Welcome to the Cove.

First, I am not sure there are any statistical geniuses here, but I think we can help nevertheless. Unfortunately your questions tend to run on a bit. Could you give us some additional background. What type of process are you running and how have you determined it is non-normal? You also mention a control chart that is running like a "yo-yo". What type of chart is it; X-bar, R, s, Individual X? Charts can look like a "yo-yo" for many reasons; wrong scale, bimodel process, mixed samples from two universes, etc. Describe the process for us and we will try to help.


we are in a automotive industry for GM
The chart that we are using is Xbar and R chart. The reason I said it's not-normal is that it's bimodal on the histogram, and the ±3 Standard deviation is greater than the specification limits and the we still have the Cpk of 2.156 If we assume the data is a normal distribution. By the look of that I don't think the data is normal so assume it normal may mislead the true capability. our SPC software give us the option to choose normal or Johnson curve if the data is not normal. I really don't know much about the Johnson curve, I have the formula but i don't know how to apply it to the data
Thanks for your help

Atul Khandekar


One more question. Have you tried to investigate why the data is bimodal?



lisaptran, you said

"The reason I said it's not-normal is that it's bimodal on the histogram"

BiModality in histogram charts could be because of wrong number of frequency bars, it's not a test for normality.

and also

" the ±3 Standard deviation is greater than the specification limits and the we still have the Cpk of 2.156"
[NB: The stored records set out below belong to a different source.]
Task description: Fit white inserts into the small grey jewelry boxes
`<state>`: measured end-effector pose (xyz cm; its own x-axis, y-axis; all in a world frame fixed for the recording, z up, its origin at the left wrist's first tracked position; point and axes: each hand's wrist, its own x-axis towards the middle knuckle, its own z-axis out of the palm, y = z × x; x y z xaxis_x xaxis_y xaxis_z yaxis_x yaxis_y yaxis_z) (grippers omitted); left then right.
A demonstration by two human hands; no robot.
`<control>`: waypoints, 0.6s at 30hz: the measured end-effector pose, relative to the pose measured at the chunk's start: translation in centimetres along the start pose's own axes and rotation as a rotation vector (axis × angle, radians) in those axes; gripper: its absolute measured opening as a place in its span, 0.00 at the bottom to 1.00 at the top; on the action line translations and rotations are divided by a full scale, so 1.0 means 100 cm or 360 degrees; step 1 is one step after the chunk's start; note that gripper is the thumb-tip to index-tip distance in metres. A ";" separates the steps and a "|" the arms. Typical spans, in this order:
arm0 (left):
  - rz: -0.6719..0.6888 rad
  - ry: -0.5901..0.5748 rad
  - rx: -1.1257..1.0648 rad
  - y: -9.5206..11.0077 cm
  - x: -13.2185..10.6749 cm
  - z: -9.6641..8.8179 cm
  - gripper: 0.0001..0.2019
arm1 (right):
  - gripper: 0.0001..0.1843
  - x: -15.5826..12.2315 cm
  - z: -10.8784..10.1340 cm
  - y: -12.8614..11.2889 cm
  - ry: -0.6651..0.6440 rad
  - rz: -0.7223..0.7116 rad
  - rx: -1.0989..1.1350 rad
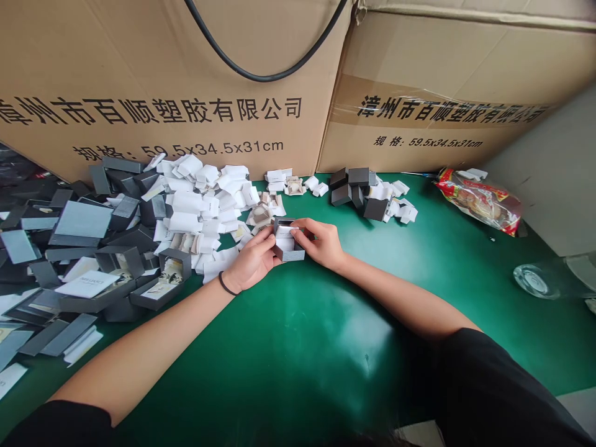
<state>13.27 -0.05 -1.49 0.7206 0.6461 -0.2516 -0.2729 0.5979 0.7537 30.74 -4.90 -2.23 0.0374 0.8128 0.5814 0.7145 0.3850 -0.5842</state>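
Observation:
A small grey gift box (290, 254) stands open between my hands, its lid tilted back and a white insert (285, 234) inside. My left hand (254, 261), with a black band at the wrist, is closed round the box's left side. At the box's right side, the curled fingers and thumb of my right hand (321, 242) pinch the edge of the white insert. Exactly how the fingertips sit on it is partly hidden. Just left of my left hand lies a heap of folded white card inserts (186, 203).
Dark grey boxes (84, 220) pile up at the left, some open. A few dark boxes (358, 177) sit beyond my right hand. Cardboard cartons (233, 133) wall off the back of the green table (302, 360). A red snack packet (484, 202) and a glass (535, 280) are at right.

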 end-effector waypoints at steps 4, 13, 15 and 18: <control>-0.0001 0.0019 -0.0014 0.000 0.000 0.000 0.13 | 0.12 0.000 0.001 0.002 0.0014 -0.0103 -0.0078; 0.0010 0.0011 -0.0031 0.000 0.000 -0.001 0.13 | 0.11 0.002 0.000 0.005 0.0004 -0.0351 -0.0444; 0.0018 0.0002 -0.0032 0.000 0.001 -0.001 0.13 | 0.11 0.002 -0.002 0.007 0.0031 -0.0437 -0.0561; 0.0017 -0.0011 -0.0017 0.000 0.000 -0.001 0.14 | 0.13 0.004 -0.005 0.012 -0.0030 -0.0563 -0.0739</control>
<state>13.23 0.03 -1.55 0.7222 0.6489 -0.2395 -0.2870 0.5962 0.7498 31.97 -4.37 -2.38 -0.2687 0.6788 0.6834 0.9128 0.4059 -0.0443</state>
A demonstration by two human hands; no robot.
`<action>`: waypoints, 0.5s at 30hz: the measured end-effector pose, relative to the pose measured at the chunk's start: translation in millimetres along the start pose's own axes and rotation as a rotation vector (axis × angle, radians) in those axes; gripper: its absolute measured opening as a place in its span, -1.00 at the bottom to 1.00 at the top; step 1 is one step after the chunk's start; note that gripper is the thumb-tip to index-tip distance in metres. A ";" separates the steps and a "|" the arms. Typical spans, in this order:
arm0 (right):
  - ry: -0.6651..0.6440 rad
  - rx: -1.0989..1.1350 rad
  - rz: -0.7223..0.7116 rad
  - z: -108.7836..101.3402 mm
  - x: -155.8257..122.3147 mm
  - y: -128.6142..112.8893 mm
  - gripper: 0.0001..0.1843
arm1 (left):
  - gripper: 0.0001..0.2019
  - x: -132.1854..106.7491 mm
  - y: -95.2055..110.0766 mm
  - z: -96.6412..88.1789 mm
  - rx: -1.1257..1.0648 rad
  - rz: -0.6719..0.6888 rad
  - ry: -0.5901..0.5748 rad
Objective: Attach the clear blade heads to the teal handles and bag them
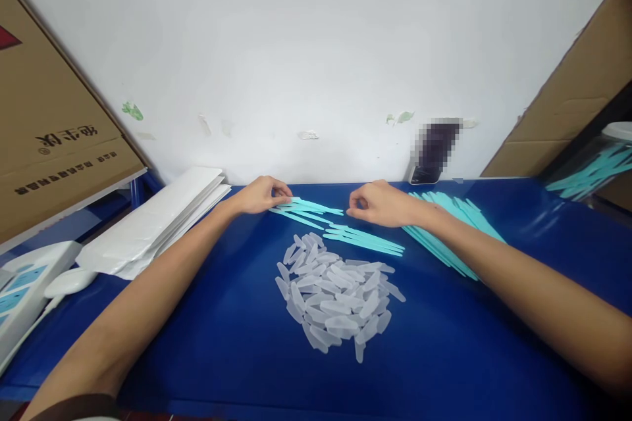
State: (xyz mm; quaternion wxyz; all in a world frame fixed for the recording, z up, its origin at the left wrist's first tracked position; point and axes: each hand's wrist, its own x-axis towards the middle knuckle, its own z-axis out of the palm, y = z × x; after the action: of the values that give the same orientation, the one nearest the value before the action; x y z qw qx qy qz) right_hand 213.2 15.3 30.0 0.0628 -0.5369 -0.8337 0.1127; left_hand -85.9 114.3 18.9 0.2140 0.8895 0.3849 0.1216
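My left hand [261, 195] is closed in a pinch on the end of a small bundle of thin teal plastic sticks [309, 210] lying on the blue table [222, 329]. My right hand [380, 204] rests nearby with its fingers curled; whether it holds anything I cannot make out. Between and just below the hands lies another group of teal sticks [365, 240]. A heap of several translucent white caps [336, 296] sits in front of me. A larger fan of teal sticks [451, 223] lies under my right forearm.
A stack of white flat bags [153, 223] lies at the left, with a white tray and a white oval object [69, 281] beyond it. Cardboard boxes [49, 138] stand left and right. A phone [429, 158] leans on the wall. A clear container of teal sticks [597, 168] sits far right.
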 end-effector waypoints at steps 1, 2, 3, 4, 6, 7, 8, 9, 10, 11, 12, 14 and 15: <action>-0.063 0.019 0.009 -3.3 -1.6 0.1 -0.69 | -0.68 -0.2 -3.3 0.5 0.033 -0.004 -0.005; -0.127 0.043 0.015 -6.2 -3.2 0.1 -0.68 | -0.69 -0.2 -5.9 1.5 0.066 -0.004 -0.004; -0.190 0.063 0.021 -8.6 -4.6 0.1 -0.67 | -0.69 0.1 -7.8 2.8 0.096 0.000 0.002; -0.245 0.075 0.030 -10.3 -5.7 -0.1 -0.66 | -0.68 0.5 -8.7 4.3 0.120 0.007 0.010; -0.324 0.070 0.055 -11.7 -6.9 -0.6 -0.64 | -0.68 1.5 -7.3 6.6 0.153 0.035 0.034; -0.348 0.062 0.068 -11.6 -7.0 -0.9 -0.63 | -0.68 1.8 -4.7 7.2 0.165 0.055 0.053; -0.361 0.055 0.077 -11.1 -6.9 -1.2 -0.63 | -0.69 1.8 -0.7 7.3 0.172 0.078 0.075; -0.368 0.050 0.081 -10.5 -6.6 -1.2 -0.63 | -0.70 1.5 4.7 7.1 0.171 0.101 0.094; -0.370 0.048 0.080 -9.8 -6.3 -1.1 -0.64 | -0.71 0.7 11.4 6.7 0.160 0.124 0.101; -0.371 0.047 0.077 -9.1 -5.9 -0.8 -0.65 | -0.72 -0.5 19.3 6.4 0.143 0.144 0.083; -0.371 0.048 0.071 -8.5 -5.6 -0.2 -0.67 | -0.73 -2.0 27.9 6.3 0.126 0.162 0.032; -0.371 0.052 0.063 -7.6 -5.1 1.6 -0.70 | -0.75 -5.6 46.2 7.4 0.114 0.205 -0.128; -0.370 0.052 0.061 -7.1 -4.8 2.7 -0.72 | -0.76 -7.3 55.0 8.9 0.128 0.233 -0.206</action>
State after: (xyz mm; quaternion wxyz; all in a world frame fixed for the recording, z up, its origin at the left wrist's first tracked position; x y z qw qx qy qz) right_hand 219.3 12.9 36.3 -0.0811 -0.5304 -0.8112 0.2327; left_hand -52.6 72.7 36.8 0.1795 0.9477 0.2623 0.0291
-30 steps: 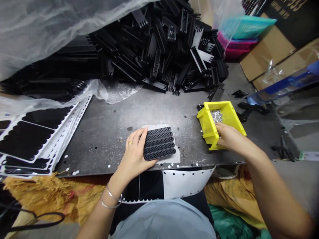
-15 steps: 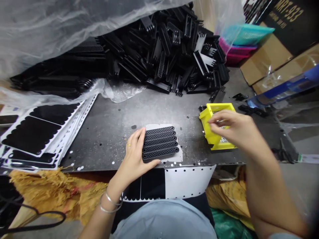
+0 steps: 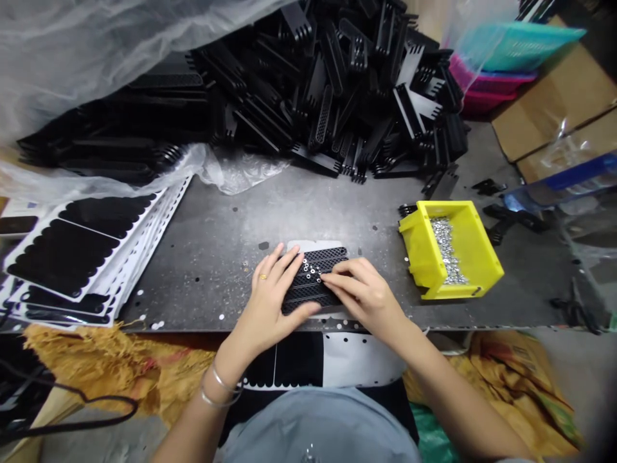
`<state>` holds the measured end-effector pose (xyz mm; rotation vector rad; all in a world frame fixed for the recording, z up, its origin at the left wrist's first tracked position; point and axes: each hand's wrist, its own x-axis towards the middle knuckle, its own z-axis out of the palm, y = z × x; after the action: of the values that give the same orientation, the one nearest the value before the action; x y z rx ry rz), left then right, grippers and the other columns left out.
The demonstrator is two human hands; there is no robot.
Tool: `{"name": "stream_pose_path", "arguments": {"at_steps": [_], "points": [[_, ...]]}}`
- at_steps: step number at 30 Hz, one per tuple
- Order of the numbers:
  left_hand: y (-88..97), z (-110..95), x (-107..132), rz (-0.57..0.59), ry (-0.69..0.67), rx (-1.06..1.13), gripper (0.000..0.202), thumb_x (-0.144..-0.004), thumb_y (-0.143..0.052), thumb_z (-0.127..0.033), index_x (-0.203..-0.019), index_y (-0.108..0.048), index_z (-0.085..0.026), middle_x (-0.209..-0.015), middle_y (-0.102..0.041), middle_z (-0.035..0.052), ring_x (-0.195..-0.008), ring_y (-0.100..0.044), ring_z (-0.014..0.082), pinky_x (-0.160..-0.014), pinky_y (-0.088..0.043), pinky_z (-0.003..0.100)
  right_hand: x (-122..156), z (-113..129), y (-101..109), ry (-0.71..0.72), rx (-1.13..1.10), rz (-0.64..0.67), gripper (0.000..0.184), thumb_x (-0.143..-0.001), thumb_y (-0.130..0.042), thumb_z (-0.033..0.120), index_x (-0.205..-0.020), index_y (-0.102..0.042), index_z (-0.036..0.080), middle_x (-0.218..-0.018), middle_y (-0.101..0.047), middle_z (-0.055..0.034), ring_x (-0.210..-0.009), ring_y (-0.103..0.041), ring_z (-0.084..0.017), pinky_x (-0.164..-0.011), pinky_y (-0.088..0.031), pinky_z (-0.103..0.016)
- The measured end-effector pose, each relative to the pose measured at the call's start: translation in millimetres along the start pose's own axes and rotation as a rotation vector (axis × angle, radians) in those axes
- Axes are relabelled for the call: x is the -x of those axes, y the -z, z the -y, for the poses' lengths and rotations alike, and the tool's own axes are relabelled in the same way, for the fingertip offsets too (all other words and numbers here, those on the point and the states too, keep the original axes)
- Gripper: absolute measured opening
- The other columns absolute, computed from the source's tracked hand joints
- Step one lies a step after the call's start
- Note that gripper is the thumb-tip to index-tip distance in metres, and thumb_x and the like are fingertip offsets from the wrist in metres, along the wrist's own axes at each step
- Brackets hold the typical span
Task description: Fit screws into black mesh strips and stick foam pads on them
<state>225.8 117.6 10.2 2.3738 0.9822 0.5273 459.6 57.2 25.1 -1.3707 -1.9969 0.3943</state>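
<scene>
A stack of black mesh grille strips (image 3: 315, 273) lies on a white sheet on the grey metal table (image 3: 337, 206). My left hand (image 3: 270, 296) rests on the stack's left end, fingers stretched flat. My right hand (image 3: 364, 296) lies over its right end, fingertips pressed together near several small silver washers (image 3: 308, 267) scattered on the mesh. A yellow bin (image 3: 450, 251) holding small silver hardware stands to the right, apart from both hands.
A big heap of black plastic comb-like parts (image 3: 337, 90) fills the back under clear plastic film. Sheets with black adhesive shapes (image 3: 77, 257) lie at left. Cardboard boxes (image 3: 549, 109) and pink and teal trays (image 3: 491, 64) stand at back right.
My right hand left the yellow bin and moved left onto the grille stack. Small silver washers now lie on the mesh. My left hand stayed on the stack.
</scene>
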Motion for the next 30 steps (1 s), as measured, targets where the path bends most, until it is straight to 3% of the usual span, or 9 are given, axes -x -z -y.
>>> {"name": "stream_pose_path", "arguments": {"at_steps": [2,4,9,14,18,23,30], "points": [[7.9,1.9,-11.3,-0.061,-0.026,-0.016,0.046,-0.106,-0.053,-0.033,-0.152,-0.049,-0.031,-0.150,-0.061,0.0082,-0.153,-0.041,0.0293,-0.126,-0.024,0.058,-7.9,-0.8,0.8,-0.026,-0.006,0.024,0.019,-0.104,-0.058,0.022,-0.116,-0.072,0.021,-0.101,-0.073,-0.0078,-0.094,-0.062,-0.021,-0.087,-0.057,-0.042],[16.1,4.9,-25.2,-0.084,-0.097,-0.059,0.031,-0.107,-0.050,-0.022,-0.132,-0.066,-0.031,-0.128,-0.075,0.0030,-0.139,-0.057,0.0246,-0.126,-0.025,0.056,-18.2,-1.1,2.7,-0.051,-0.009,0.078,0.018,-0.105,-0.056,0.024,-0.110,-0.073,0.021,-0.099,-0.073,-0.0068,-0.093,-0.061,-0.022,-0.087,-0.054,-0.042],[30.7,10.1,-50.0,-0.024,-0.243,-0.150,0.020,-0.106,-0.053,-0.023,-0.107,-0.073,-0.027,-0.105,-0.079,-0.0007,-0.119,-0.067,0.0209,-0.124,-0.028,0.054,-37.2,-3.6,12.3,-0.076,0.064,0.174,0.020,-0.104,-0.055,0.022,-0.114,-0.073,0.022,-0.100,-0.073,-0.0068,-0.095,-0.059,-0.023,-0.085,-0.048,-0.040],[34.6,12.5,-45.6,-0.077,-0.231,-0.245,0.014,-0.105,-0.056,-0.024,-0.105,-0.069,-0.024,-0.105,-0.077,0.0012,-0.110,-0.069,0.0204,-0.120,-0.036,0.050,-43.8,-10.1,15.6,0.019,0.130,0.253,0.016,-0.104,-0.059,0.026,-0.106,-0.074,0.021,-0.097,-0.072,-0.0051,-0.094,-0.059,-0.022,-0.081,-0.044,-0.037],[34.2,20.0,-31.6,-0.198,-0.175,-0.293,0.011,-0.103,-0.059,-0.019,-0.108,-0.068,-0.021,-0.108,-0.078,0.0042,-0.106,-0.071,0.0212,-0.112,-0.046,0.047,-38.4,-26.2,23.0,0.015,0.324,0.114,0.018,-0.105,-0.057,0.026,-0.101,-0.074,0.023,-0.096,-0.075,-0.0049,-0.091,-0.060,-0.022,-0.077,-0.040,-0.039],[28.5,26.7,-17.4,-0.246,-0.174,-0.261,0.016,-0.101,-0.062,-0.016,-0.114,-0.070,-0.021,-0.114,-0.079,0.0053,-0.105,-0.075,0.0209,-0.101,-0.057,0.040,-20.7,-44.6,26.6,0.082,0.400,0.064,0.020,-0.105,-0.056,0.023,-0.116,-0.073,0.024,-0.112,-0.077,-0.0067,-0.100,-0.065,-0.023,-0.084,-0.044,-0.040],[20.3,28.2,-9.5,-0.299,-0.280,-0.247,0.030,-0.097,-0.066,-0.010,-0.126,-0.068,-0.018,-0.125,-0.078,0.0095,-0.115,-0.075,0.0226,-0.104,-0.060,0.041,-0.8,-39.2,21.6,0.051,0.341,0.086,0.035,-0.105,-0.055,0.025,-0.139,-0.063,0.022,-0.139,-0.069,-0.0110,-0.118,-0.063,-0.028,-0.095,-0.047,-0.046]]}}
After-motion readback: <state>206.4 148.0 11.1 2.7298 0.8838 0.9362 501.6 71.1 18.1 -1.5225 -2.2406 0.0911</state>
Strange, I am curious about it, I tink, it's not posible for Cpk to be greater than 1 with the 3 Standard deviation greater than the spec limits.

There are still, non parametric Cp and Cpk using the percentile of your data and transformation methods for data (like box-cox, my favorite), but I tink your explanation looks a bit strange.

The yoyo behabiur on a SPC chart is mostly because of different process conditions/specs or raw material.

Could you supply us a set of your data?



There was a big different per operator when shift change. However if i know that was the cause what should I do with the data for the mean time? i know operator need to re-train or something like that but what can we do with the data?
thanks for your response

Atul Khandekar

This seems to be an MSA problem. As you said, operator training would help reduce the problem in future. Also, you could investigate what happens at 'shift change' .

As for the past data, I am not sure what you can do with the data that is obviously erroneous. Can you classify the data operatorwise?


oh so Non-normal analysis is only apply for unilateral spec. i thought it also work for bilateral if the data on histogram look crazy. in my case i believe we can segregate per operator but the problem was not enough data for analysis if segregate per shift. That was why I combine all shifts. By the way what is Johnson curve and when do we use it?
thank you

Dave Strouse

Get a grip on the process first!

For Johnson curve info try this link -


Your data are not under control. You have a mixture distriibution.
Fix it before you proceed. :bonk:

One of my heroes Dr. Don Wheeler asks in one of his books Understanding Statistical Process Control.

"What can be said about Unstable Processes?"
Answer - Not much!

Get that book and read it, please. Especially the part on capability confusion.

In one post you said that your three sigma spread exceeded the specs, but you had a Cpk of over 2!

Either you arer not calculating correctly or you are "hosing" us as the immortal McKenzie brothers say up there.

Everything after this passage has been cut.